A Conferência das Nações Unidas sobre Alterações Climáticas teve início, hoje, em Cancun, no México, com um apelo da mais alta responsável da ONU pela questão no sentido de o encontro produzir um resultado concreto, equilibrado, para responder a um dos maiores desafios do nosso tempo.
"Estais reunidos em Cancun para entretecer os elementos de uma resposta sólida às alterações climáticas, utilizando como ferramentas a razão e a criatividade", disse Christiana Figueres, Directora Executiva da Convenção-Quadro das Nações Unidas sobre Alterações Climáticas (CQNUAC), aos participantes na conferência.
A CQNUAC é um tratado internacional que examina o que se pode fazer para reduzir o aquecimento global e fazer face a eventuais aumentos inevitáveis da temperatura. Alguns países aprovaram um complemento do tratado, o Protocolo de Quioto, que contém medidas mais vigorosas e juridicamente vinculativas.
A conferência está a ter lugar poucos dias depois de a Organização Meteorológica Mundial (OMM) ter informado que as actuais concentrações de gases com efeito de estufa na atmosfera atingiram o nível mais elevado, desde a era pré-industrial.
Christiana Figueres disse que é urgente alcançar-se um resultado sólido em Cancun, não só devido às conclusões do estudo da OMM, mas também porque os países mais pobres e mais vulneráveis necessitam de ajuda suficiente e previsível para os ajudar a enfrentarem um problema grave que não causaram.
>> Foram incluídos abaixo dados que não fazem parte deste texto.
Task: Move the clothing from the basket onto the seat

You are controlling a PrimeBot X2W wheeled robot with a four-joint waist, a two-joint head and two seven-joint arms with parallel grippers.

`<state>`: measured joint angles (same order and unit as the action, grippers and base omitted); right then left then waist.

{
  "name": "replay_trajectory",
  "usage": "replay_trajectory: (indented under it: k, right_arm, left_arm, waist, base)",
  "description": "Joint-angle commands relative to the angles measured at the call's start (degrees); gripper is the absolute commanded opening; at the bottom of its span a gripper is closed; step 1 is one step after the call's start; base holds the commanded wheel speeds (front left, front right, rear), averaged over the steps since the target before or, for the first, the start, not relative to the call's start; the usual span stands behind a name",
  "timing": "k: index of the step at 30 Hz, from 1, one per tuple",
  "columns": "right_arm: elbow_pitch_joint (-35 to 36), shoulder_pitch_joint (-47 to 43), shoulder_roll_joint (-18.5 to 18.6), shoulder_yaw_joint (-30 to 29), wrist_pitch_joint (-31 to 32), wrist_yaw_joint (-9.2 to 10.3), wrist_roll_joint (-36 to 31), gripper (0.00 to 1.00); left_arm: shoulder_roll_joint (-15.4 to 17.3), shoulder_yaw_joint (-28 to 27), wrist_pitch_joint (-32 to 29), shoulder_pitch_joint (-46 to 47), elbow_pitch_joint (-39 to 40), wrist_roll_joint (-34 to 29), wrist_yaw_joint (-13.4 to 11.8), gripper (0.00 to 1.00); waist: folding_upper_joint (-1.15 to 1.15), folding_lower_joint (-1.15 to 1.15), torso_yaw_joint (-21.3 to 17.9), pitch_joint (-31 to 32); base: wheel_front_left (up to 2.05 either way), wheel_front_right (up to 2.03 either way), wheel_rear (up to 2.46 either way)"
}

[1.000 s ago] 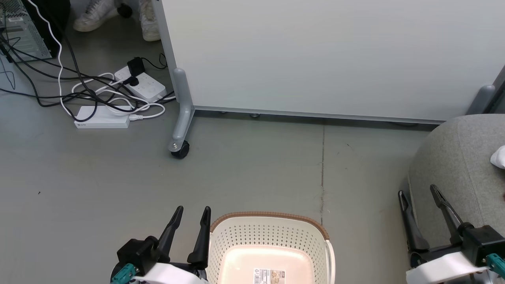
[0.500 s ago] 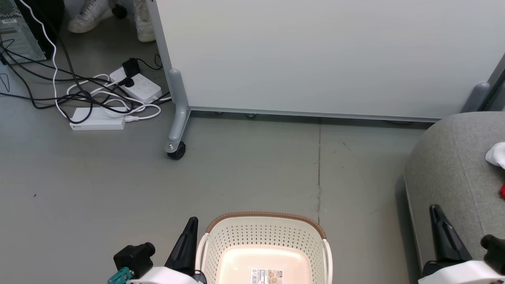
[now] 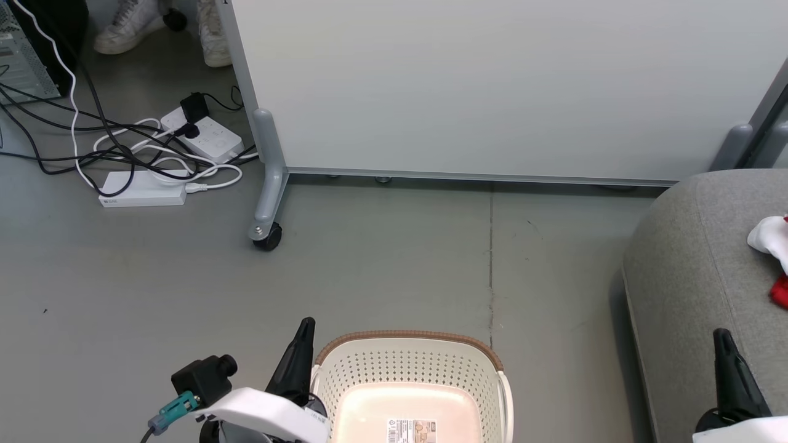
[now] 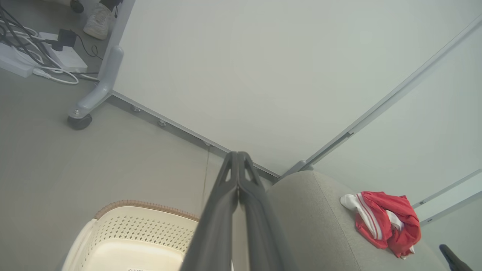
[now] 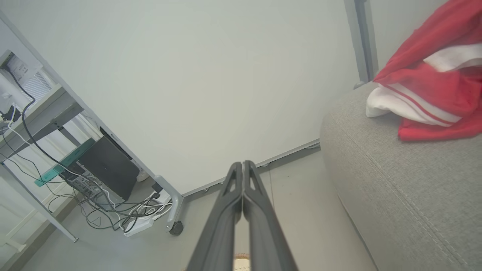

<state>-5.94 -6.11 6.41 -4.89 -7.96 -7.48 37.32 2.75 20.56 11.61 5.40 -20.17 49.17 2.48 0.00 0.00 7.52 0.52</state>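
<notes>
The cream basket (image 3: pixel 409 369) with a brown rim stands on the floor at the bottom centre of the head view; its inside holds just a label sticker (image 3: pixel 410 429). Red clothing (image 4: pixel 384 222) with white stripes lies crumpled on the grey seat (image 4: pixel 312 229), at the right edge in the head view (image 3: pixel 772 246) and close up in the right wrist view (image 5: pixel 433 90). My left gripper (image 3: pixel 305 326) is shut and empty just left of the basket, fingers pressed together (image 4: pixel 238 156). My right gripper (image 3: pixel 721 337) is shut and empty over the seat's front (image 5: pixel 242 165).
A white partition (image 3: pixel 492 86) on castor feet (image 3: pixel 266 234) stands behind the basket. Power strips and tangled cables (image 3: pixel 148 160) lie on the floor at far left, beside a computer case (image 3: pixel 24 55). A person's white shoes (image 3: pixel 129 31) show at top left.
Both grippers have gone from open to shut, holding nothing. The camera has swung right, bringing more of the seat and clothing into view; both arms sit lower in the picture.
</notes>
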Motion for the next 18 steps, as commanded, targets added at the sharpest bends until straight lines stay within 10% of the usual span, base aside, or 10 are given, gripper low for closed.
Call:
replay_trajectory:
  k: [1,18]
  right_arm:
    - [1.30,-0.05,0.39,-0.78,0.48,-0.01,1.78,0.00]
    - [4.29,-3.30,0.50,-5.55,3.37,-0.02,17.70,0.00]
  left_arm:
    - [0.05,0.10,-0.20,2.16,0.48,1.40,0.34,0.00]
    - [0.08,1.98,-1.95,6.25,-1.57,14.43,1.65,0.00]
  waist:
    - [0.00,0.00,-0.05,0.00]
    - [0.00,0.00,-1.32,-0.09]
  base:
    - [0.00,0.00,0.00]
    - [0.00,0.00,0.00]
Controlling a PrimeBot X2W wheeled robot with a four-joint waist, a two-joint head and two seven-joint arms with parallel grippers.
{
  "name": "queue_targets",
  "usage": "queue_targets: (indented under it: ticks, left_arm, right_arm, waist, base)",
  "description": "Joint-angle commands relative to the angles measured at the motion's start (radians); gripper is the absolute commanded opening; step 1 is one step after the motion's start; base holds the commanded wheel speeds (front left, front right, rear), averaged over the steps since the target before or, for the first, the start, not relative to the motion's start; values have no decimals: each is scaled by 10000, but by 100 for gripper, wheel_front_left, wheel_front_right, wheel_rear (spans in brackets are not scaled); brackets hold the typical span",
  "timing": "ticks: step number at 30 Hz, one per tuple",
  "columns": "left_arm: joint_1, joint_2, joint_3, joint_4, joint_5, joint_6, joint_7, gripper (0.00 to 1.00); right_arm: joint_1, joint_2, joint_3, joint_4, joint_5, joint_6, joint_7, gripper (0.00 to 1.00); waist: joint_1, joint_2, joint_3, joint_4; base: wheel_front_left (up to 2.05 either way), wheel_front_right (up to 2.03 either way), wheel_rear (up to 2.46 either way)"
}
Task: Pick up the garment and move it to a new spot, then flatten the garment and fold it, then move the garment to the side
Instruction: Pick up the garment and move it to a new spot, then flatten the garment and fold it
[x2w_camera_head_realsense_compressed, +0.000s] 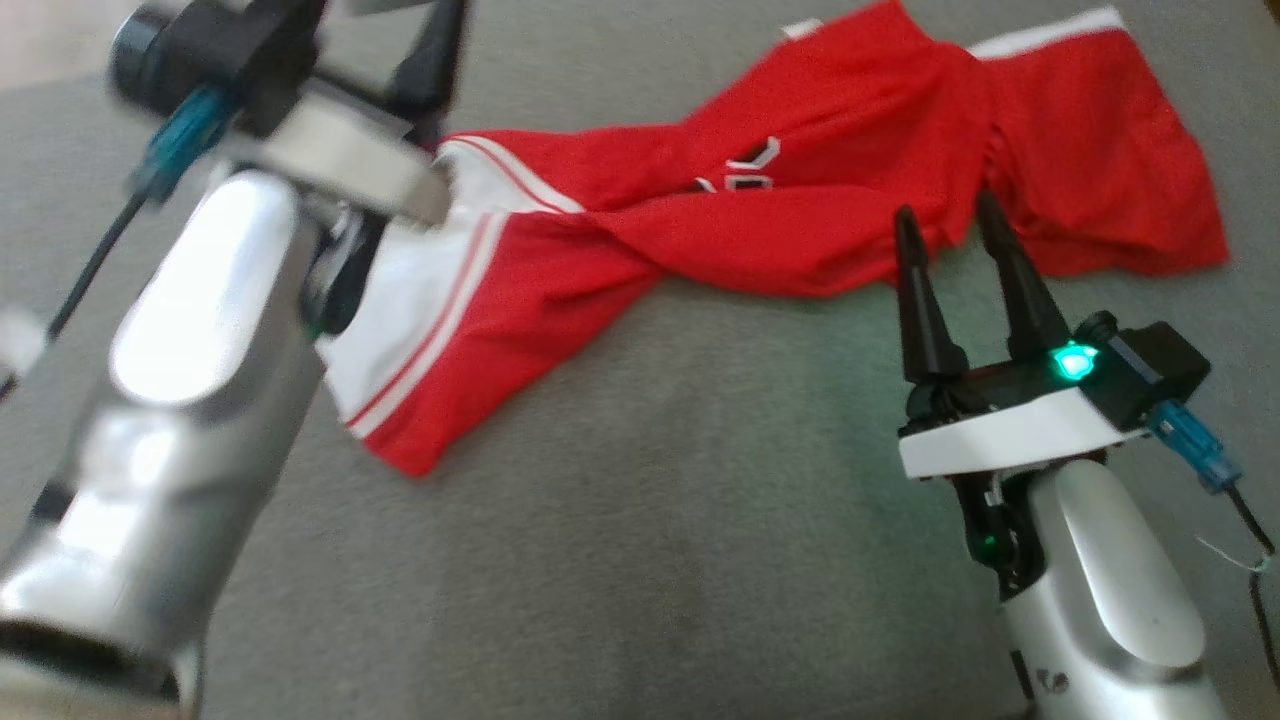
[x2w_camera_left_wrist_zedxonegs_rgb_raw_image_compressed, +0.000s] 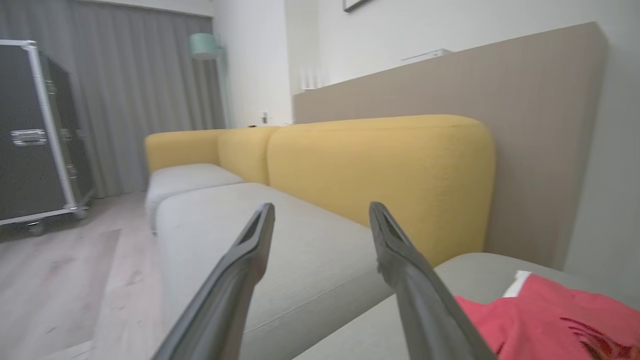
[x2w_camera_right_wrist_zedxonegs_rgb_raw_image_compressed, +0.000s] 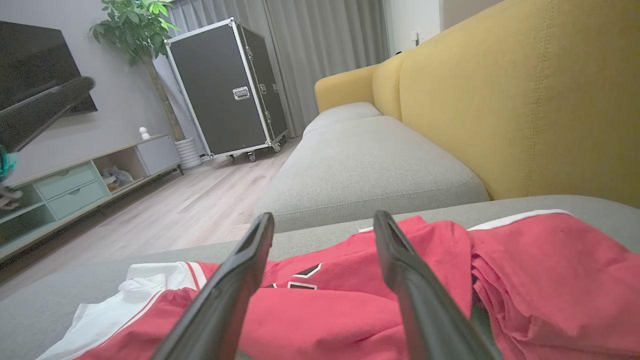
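Head view: a red and white garment (x2w_camera_head_realsense_compressed: 800, 200) lies twisted and rumpled across a grey sofa seat (x2w_camera_head_realsense_compressed: 650, 560). The right jaws hover spread and empty at the garment's near edge. The blurred left arm (x2w_camera_head_realsense_compressed: 200, 330) overlaps its white end. Bare seat lies open on the garment's near side.

Left wrist view: the left jaws are spread, hold nothing, and point away from the garment towards the yellow backrest (x2w_camera_left_wrist_zedxonegs_rgb_raw_image_compressed: 380, 165).

Right wrist view: the floor (x2w_camera_right_wrist_zedxonegs_rgb_raw_image_compressed: 200, 200) drops away beyond the garment's white end. Pinching one layer would likely tighten the twist. Dragging towards the white end could spill the cloth off the seat.
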Motion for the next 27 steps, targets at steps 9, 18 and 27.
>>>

"Não se trata de uma tarefa fácil, mas é viável", disse aos delegados presentes na reunião de duas semanas, a 16.ª Conferência das Partes (COP 16) na Convenção. Os participantes deverão concluir acordos relacionados com questões como a transferência de tecnologias, a atenuação e adaptação, e o financiamento.
"Peço-vos para resolverem estas questões com carácter de prioridade, de modo a poder-se alcançar um resultado equilibrado em Cancun", disse Christiana Figueres.
"Considerando o que haveis conseguido nos últimos meses, estou convencida de que conseguireis alcançar um consenso de modo a chegar-se a um resultado concreto em Cancun", acrescentou. "É necessário que o documento final seja firme e fiável, e que seja objecto de um acompanhamento específico tendo em vista o trabalho a realizar no futuro".
Christiana Figueres também realçou uma série de questões com uma "grande carga política" que é importante abordar, nomeadamente a necessidade de evitar um hiato depois de o primeiro período de cumprimento do Protocolo de Quioto terminar em 2012 e a importância de se definir claramente a forma de dar continuidade ao Protocolo.